→ Work task
Below are records to retype exactly, except for the pictures.

*** Opening Dataset records ***

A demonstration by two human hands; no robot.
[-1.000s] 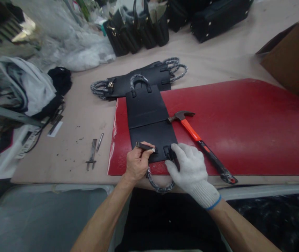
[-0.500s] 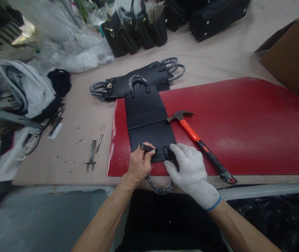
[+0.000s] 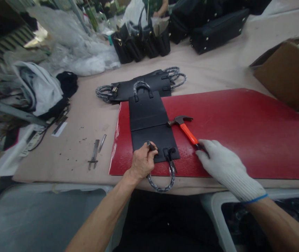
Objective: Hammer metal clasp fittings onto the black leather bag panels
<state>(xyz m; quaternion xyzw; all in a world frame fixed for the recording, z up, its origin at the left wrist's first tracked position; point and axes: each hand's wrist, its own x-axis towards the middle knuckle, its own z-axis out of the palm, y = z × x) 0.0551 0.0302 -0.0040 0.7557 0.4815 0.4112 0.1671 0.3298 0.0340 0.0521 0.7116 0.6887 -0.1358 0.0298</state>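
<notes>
My bare left hand point(image 3: 143, 159) is closed on a short dark metal punch point(image 3: 150, 145), held over the near end of a black leather bag panel point(image 3: 149, 117). The punch's lower end is hidden by my fingers. A plastic-wrapped handle point(image 3: 161, 189) loops off the panel's near edge, and another wrapped handle point(image 3: 142, 84) arches at its far end. My right hand point(image 3: 219, 159), in a white knit glove, grips the dark lower handle of a claw hammer point(image 3: 188, 133). The hammer's head lies by the panel's right edge.
Beneath the panel lies a red board point(image 3: 230, 129). More black panels with wrapped handles point(image 3: 144, 82) lie behind it. Metal tools point(image 3: 94, 154) rest at left. Black bags point(image 3: 141, 42) stand at the back, a cardboard box point(image 3: 288, 73) at right. Another person's hand point(image 3: 162, 8) shows far back.
My right hand has left the panel's near handle tab and moved right onto the hammer's handle. My left hand stays at the panel with the punch. The view has shifted slightly.
</notes>
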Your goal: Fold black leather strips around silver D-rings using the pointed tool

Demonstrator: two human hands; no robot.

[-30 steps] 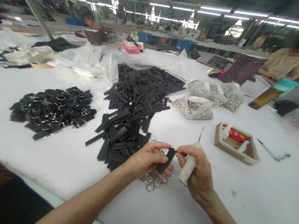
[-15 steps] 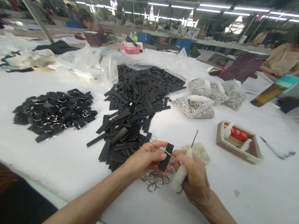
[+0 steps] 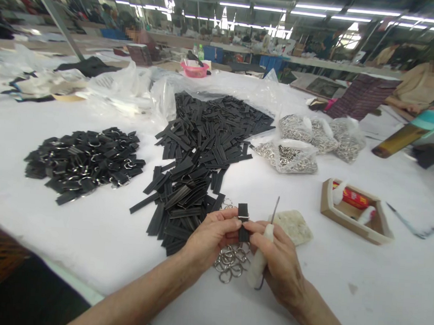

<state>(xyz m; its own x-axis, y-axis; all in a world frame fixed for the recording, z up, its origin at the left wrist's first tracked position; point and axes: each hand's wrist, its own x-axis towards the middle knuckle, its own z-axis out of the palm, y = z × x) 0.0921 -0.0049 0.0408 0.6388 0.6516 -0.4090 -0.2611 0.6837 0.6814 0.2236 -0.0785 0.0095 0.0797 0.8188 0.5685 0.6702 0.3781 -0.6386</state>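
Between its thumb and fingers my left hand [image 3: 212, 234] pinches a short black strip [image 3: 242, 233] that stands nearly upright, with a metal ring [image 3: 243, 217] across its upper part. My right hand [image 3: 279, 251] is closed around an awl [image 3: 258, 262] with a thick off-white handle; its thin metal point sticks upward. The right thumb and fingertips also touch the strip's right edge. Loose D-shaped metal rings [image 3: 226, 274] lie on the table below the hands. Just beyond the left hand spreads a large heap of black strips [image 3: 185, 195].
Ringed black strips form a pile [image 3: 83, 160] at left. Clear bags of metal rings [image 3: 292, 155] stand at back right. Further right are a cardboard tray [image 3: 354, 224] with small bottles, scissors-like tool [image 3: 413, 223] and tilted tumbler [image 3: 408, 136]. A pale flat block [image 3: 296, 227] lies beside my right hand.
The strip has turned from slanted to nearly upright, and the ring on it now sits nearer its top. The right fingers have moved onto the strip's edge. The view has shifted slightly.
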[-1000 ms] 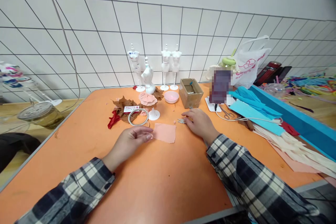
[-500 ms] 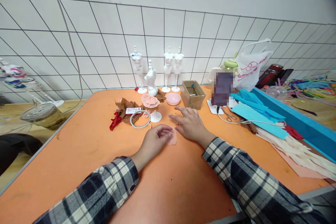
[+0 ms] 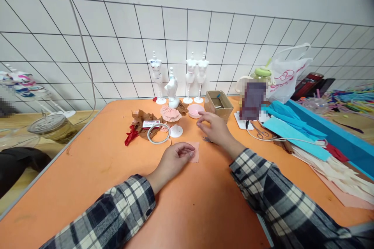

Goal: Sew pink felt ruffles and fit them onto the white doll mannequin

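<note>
My left hand [image 3: 174, 160] is closed, thumb and fingertips pinched at the left edge of a small pink crepe paper piece [image 3: 195, 155] on the table. My right hand [image 3: 216, 132] is raised to its right, holding nothing that shows, fingers apart and pointing toward a pink bowl [image 3: 194, 111]. A small dark object [image 3: 207, 139] lies partly hidden under that hand. Beyond my left hand stands a white form with a ruffled pink paper piece [image 3: 171, 113], and a white tape roll [image 3: 158, 134] lies beside it.
White mannequins [image 3: 190, 71] line the tiled wall. A cardboard box [image 3: 219, 105] stands behind my right hand. On the right are a phone [image 3: 253, 101] on a stand, scissors [image 3: 260, 132], a cable and blue paper [image 3: 298, 136]. Brown paper [image 3: 140, 118] and red scraps [image 3: 131, 136] lie left.
My right hand has drawn away from the pink paper and tilted up near the bowl, uncovering the small dark object. My left hand stays at the paper. The view has shifted slightly.
</note>
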`<state>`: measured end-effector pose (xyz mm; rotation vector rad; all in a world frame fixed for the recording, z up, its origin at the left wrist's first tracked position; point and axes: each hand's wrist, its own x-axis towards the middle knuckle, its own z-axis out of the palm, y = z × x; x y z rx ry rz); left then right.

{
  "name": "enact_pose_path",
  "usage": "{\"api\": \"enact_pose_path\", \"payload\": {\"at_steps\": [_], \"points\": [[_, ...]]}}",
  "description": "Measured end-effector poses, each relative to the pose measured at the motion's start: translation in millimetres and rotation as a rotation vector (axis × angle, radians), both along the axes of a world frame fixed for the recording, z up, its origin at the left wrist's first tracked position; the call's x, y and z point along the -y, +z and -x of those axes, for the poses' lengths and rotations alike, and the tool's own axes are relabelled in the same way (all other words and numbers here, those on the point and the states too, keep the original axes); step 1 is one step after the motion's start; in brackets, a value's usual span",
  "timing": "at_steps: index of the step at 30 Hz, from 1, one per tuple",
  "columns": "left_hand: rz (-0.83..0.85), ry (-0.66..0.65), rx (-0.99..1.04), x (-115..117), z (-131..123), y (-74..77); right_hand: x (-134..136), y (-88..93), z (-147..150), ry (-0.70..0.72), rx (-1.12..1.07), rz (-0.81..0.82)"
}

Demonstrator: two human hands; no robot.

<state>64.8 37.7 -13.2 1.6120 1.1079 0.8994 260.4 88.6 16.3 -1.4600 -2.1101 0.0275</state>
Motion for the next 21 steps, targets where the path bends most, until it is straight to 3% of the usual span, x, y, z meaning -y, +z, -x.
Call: {"api": "enact_pose_path", "payload": {"at_steps": [4,11,14,18,21], "points": [[0.017,-0.006,0.018,-1,2,-3.5,-27,-1.1,-3,-0.049,0.167,0.205],[0.122,-0.004,0.137,-7,4,-11.9,-45,-21.3,-6,-0.020,0.257,0.266],[0.201,0.010,0.194,-10,6,-11.8,-38,-16.0,-8,-0.021,0.227,0.243],[0.263,0.024,0.277,-12,13,-9.4,-8,-4.3,-3,0.024,0.118,0.139],[0.290,0.021,0.357,-13,17,-9.6,19,-3.7,10,0.234,-0.036,0.034]]}}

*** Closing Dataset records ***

→ Written response
A demonstration by two human hands; no robot.
[-1.000s] 
[-0.500s] 
[+0.000s] 
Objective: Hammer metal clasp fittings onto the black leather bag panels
<state>(xyz m; quaternion xyzw; all in a world frame fixed for the recording, z up, its origin at the left wrist's first tracked position; point and axes: each hand's wrist, its own x-axis towards the middle knuckle, its own z-axis out of the palm, y = z × x) 0.0551 0.0302 -0.0040 0.7557 0.4815 0.4112 0.1671 0.3298 0.0340 0.0521 0.7116 0.6887 -0.1358 0.0298</state>
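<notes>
My bare left hand point(image 3: 143, 159) is closed on a short dark metal punch point(image 3: 150, 145), held over the near end of a black leather bag panel point(image 3: 149, 117). The punch's lower end is hidden by my fingers. A plastic-wrapped handle point(image 3: 161, 189) loops off the panel's near edge, and another wrapped handle point(image 3: 142, 84) arches at its far end. My right hand point(image 3: 219, 159), in a white knit glove, grips the dark lower handle of a claw hammer point(image 3: 188, 133). The hammer's head lies by the panel's right edge.
Beneath the panel lies a red board point(image 3: 230, 129). More black panels with wrapped handles point(image 3: 144, 82) lie behind it. Metal tools point(image 3: 94, 154) rest at left. Black bags point(image 3: 141, 42) stand at the back, a cardboard box point(image 3: 288, 73) at right. Another person's hand point(image 3: 162, 8) shows far back.
My right hand has left the panel's near handle tab and moved right onto the hammer's handle. My left hand stays at the panel with the punch. The view has shifted slightly.
</notes>
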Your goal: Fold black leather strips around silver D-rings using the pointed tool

Demonstrator: two human hands; no robot.

[-30 steps] 
[-15 steps] 
[+0 steps] 

<state>(xyz m; its own x-axis, y-axis; all in a world frame fixed for the recording, z up, its origin at the left wrist's first tracked position; point and axes: each hand's wrist, its own x-axis towards the middle knuckle, its own z-axis out of the palm, y = z × x) 0.0921 -0.0049 0.0408 0.6388 0.6516 -0.4090 -0.2611 0.6837 0.6814 0.2236 -0.0785 0.0095 0.0797 0.8188 0.5685 0.6702 0.3781 -0.6386</state>
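Between its thumb and fingers my left hand [image 3: 212, 234] pinches a short black strip [image 3: 242, 233] that stands nearly upright, with a metal ring [image 3: 243, 217] across its upper part. My right hand [image 3: 279, 251] is closed around an awl [image 3: 258, 262] with a thick off-white handle; its thin metal point sticks upward. The right thumb and fingertips also touch the strip's right edge. Loose D-shaped metal rings [image 3: 226, 274] lie on the table below the hands. Just beyond the left hand spreads a large heap of black strips [image 3: 185, 195].
Ringed black strips form a pile [image 3: 83, 160] at left. Clear bags of metal rings [image 3: 292, 155] stand at back right. Further right are a cardboard tray [image 3: 354, 224] with small bottles, scissors-like tool [image 3: 413, 223] and tilted tumbler [image 3: 408, 136]. A pale flat block [image 3: 296, 227] lies beside my right hand.
The strip has turned from slanted to nearly upright, and the ring on it now sits nearer its top. The right fingers have moved onto the strip's edge. The view has shifted slightly.
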[-1000 ms] 
[-500 ms] 
[+0 ms] 

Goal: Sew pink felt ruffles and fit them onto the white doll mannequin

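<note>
My left hand [image 3: 174, 160] is closed, thumb and fingertips pinched at the left edge of a small pink crepe paper piece [image 3: 195, 155] on the table. My right hand [image 3: 216, 132] is raised to its right, holding nothing that shows, fingers apart and pointing toward a pink bowl [image 3: 194, 111]. A small dark object [image 3: 207, 139] lies partly hidden under that hand. Beyond my left hand stands a white form with a ruffled pink paper piece [image 3: 171, 113], and a white tape roll [image 3: 158, 134] lies beside it.
White mannequins [image 3: 190, 71] line the tiled wall. A cardboard box [image 3: 219, 105] stands behind my right hand. On the right are a phone [image 3: 253, 101] on a stand, scissors [image 3: 260, 132], a cable and blue paper [image 3: 298, 136]. Brown paper [image 3: 140, 118] and red scraps [image 3: 131, 136] lie left.
My right hand has drawn away from the pink paper and tilted up near the bowl, uncovering the small dark object. My left hand stays at the paper. The view has shifted slightly.
</note>
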`<state>`: measured end-effector pose (xyz mm; rotation vector rad; all in a world frame fixed for the recording, z up, its origin at the left wrist's first tracked position; point and axes: each hand's wrist, its own x-axis towards the middle knuckle, its own z-axis out of the palm, y = z × x; x y z rx ry rz); left then right.

{
  "name": "enact_pose_path",
  "usage": "{\"api\": \"enact_pose_path\", \"payload\": {\"at_steps\": [_], \"points\": [[_, ...]]}}",
  "description": "Measured end-effector poses, each relative to the pose measured at the motion's start: translation in millimetres and rotation as a rotation vector (axis × angle, radians), both along the axes of a world frame fixed for the recording, z up, its origin at the left wrist's first tracked position; the call's x, y and z point along the -y, +z and -x of those axes, for the poses' lengths and rotations alike, and the tool's own axes are relabelled in the same way (all other words and numbers here, those on the point and the states too, keep the original axes); step 1 is one step after the motion's start; in brackets, a value's usual span",
  "timing": "at_steps: index of the step at 30 Hz, from 1, one per tuple",
  "columns": "left_hand: rz (-0.83..0.85), ry (-0.66..0.65), rx (-0.99..1.04), x (-115..117), z (-131..123), y (-74..77); right_hand: x (-134..136), y (-88..93), z (-147..150), ry (-0.70..0.72), rx (-1.12..1.07), rz (-0.81..0.82)"
}

Demonstrator: two human hands; no robot.

<state>64.8 37.7 -13.2 1.6120 1.1079 0.8994 260.4 88.6 16.3 -1.4600 -2.1101 0.0275</state>
Motion for the next 21 steps, targets where the path bends most, until it is straight to 3% of the usual span, x, y, z meaning -y, +z, -x.
Call: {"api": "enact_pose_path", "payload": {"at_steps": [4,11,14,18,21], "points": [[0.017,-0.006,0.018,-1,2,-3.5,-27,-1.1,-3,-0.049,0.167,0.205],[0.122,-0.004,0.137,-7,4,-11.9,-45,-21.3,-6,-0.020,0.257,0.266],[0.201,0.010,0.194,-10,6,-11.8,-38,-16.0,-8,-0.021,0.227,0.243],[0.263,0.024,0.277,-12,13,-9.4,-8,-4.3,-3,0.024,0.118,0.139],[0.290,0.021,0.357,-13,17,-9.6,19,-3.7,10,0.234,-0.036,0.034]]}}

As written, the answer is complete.